5. Listen to Your Body. Human cognition is likely only several hundred thousand years old. By contrast, the ability of our animal ancestors to feel and learn by experience is half a billion years old. When you put your problem-solving mind on a leash, you can begin learning from your anxiety and other emotions more intuitively. Focus less on solving challenges and more on experiencing them within your body. This is about what you are feeling. The mindset of observing, describing, and appreciating emotions and sensations goes beyond interpretation. It starts with your own body as your history affects it. Taking time to feel fully and without needless defense goes beyond your evaluative mind.
6. Don’t Cling to “Good” Feelings. In our culture, we are often told to be happy, to feel confident, and to have pride. But for emotions to do their work, these cannot be fixed in place. They must come and go—like a flowing river over ever-changing features of our current situation. A person who is clinging to “happiness” is not really happy. The very act of clinging says, This cannot go away or else! which in itself causes unhappiness (very much as with the emotion avoider who has a mindset that says, This cannot show up or else!). In the world of emotion, if you’re not willing to lose it, you’ve lost it.

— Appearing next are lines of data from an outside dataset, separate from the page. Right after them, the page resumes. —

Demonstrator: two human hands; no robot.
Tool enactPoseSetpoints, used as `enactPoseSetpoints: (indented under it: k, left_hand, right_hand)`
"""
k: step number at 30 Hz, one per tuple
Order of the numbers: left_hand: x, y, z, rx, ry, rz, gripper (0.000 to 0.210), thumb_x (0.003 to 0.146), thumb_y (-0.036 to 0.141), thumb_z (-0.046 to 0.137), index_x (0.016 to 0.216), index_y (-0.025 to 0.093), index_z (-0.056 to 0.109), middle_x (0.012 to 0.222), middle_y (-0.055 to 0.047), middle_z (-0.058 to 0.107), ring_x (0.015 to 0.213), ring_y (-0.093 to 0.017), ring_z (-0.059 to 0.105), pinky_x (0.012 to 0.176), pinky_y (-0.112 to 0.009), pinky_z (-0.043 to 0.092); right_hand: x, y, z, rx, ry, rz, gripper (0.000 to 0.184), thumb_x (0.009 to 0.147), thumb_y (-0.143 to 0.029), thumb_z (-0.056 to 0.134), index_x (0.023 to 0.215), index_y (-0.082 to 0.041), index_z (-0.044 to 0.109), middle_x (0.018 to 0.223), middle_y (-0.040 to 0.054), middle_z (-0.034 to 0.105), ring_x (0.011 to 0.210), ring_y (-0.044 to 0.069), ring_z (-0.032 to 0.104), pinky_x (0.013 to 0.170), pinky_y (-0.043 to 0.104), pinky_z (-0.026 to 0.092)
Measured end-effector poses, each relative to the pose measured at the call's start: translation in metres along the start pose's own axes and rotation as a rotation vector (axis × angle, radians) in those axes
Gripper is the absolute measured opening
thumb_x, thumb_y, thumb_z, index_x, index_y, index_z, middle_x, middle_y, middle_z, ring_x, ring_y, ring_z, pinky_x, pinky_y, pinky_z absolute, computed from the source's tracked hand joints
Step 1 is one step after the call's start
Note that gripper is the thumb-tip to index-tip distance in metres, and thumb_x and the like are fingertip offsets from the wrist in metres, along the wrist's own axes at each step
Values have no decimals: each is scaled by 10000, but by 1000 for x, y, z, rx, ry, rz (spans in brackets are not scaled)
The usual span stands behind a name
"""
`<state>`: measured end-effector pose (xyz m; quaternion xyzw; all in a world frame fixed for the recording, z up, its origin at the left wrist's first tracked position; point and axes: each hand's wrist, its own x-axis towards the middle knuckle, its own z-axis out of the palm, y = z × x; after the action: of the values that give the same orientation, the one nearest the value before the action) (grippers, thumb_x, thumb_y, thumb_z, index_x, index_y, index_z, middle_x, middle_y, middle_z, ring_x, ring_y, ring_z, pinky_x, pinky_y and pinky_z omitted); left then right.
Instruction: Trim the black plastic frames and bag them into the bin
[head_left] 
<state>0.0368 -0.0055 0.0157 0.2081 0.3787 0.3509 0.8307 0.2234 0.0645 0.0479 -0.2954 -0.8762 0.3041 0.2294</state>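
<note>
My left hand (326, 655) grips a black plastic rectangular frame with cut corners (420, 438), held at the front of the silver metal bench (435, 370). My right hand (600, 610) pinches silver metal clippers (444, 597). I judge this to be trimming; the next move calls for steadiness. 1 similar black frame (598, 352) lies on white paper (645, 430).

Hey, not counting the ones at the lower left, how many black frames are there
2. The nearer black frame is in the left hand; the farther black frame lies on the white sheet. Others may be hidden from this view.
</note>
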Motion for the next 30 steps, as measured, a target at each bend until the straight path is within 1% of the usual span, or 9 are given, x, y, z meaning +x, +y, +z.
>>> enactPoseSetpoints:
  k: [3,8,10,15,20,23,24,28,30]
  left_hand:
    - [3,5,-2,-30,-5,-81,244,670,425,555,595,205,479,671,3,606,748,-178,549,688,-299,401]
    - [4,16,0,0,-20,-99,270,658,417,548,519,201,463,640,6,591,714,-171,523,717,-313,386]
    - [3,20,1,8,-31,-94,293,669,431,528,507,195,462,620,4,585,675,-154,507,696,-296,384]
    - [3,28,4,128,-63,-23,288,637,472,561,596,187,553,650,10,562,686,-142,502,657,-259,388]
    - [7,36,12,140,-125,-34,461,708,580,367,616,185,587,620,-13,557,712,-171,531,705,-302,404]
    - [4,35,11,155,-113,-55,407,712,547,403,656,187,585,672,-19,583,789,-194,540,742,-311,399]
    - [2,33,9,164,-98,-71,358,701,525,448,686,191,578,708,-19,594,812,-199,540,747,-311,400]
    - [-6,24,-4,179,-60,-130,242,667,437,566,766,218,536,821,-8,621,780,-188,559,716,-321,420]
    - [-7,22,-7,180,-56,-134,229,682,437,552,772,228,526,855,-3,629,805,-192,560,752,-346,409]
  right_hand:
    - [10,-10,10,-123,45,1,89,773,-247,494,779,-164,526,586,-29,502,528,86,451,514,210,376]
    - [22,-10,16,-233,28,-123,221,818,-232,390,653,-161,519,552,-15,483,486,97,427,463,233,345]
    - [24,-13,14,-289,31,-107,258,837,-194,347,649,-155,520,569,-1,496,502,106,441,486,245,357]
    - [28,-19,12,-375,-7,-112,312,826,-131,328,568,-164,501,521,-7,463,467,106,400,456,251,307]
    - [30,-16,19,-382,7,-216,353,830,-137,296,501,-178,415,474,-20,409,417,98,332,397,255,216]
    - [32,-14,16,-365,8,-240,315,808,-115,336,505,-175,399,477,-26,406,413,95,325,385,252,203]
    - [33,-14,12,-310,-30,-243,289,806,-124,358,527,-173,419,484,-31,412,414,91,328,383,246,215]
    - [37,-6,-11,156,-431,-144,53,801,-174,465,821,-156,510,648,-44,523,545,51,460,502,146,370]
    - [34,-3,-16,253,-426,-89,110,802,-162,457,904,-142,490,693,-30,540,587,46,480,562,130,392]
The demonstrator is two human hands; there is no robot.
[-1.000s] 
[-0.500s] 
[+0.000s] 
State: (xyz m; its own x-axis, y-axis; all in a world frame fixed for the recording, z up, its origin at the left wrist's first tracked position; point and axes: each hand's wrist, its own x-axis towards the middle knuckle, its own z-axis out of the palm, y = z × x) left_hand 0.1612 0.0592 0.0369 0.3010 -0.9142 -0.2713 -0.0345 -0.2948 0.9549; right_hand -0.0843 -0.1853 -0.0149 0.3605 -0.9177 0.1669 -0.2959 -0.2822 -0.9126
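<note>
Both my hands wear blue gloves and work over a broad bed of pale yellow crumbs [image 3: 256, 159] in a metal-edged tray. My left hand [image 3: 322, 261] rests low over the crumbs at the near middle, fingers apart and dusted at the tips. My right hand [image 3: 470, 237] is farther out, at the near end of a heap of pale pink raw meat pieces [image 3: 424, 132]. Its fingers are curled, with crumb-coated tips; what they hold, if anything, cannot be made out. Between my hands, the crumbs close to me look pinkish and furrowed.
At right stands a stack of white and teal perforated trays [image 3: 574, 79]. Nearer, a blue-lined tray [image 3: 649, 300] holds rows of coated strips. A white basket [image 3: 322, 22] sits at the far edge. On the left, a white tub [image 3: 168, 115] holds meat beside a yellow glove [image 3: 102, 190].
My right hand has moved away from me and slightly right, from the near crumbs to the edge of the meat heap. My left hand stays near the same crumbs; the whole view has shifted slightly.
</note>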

It’s common to think that mental health concerns only the one out of five with a diagnosed disorder. Nonsense. Mental and behavioral health involves developing psychological strength and flexibility. This means being in touch with the ebb and flow of your internal experience—your thoughts, emotions, memories, urges, and sensations—yet holding all of them lightly enough that you can still direct your energy and actions toward your goals, values, and aspirations. That combination of strength and flexibility applies to five out of five of us, 24/7.
This is the core of what my colleagues and I have learned since that night on the carpet 40 years ago. Challenges such as anxiety ask us to develop the psychological skills needed to be who we really are, taking on board the difficult parts of our own history and carrying these forward into a life worth living. It begins now and will never end. Your own experience will guide you, but modern behavioral science now knows enough to facilitate that journey of discovery.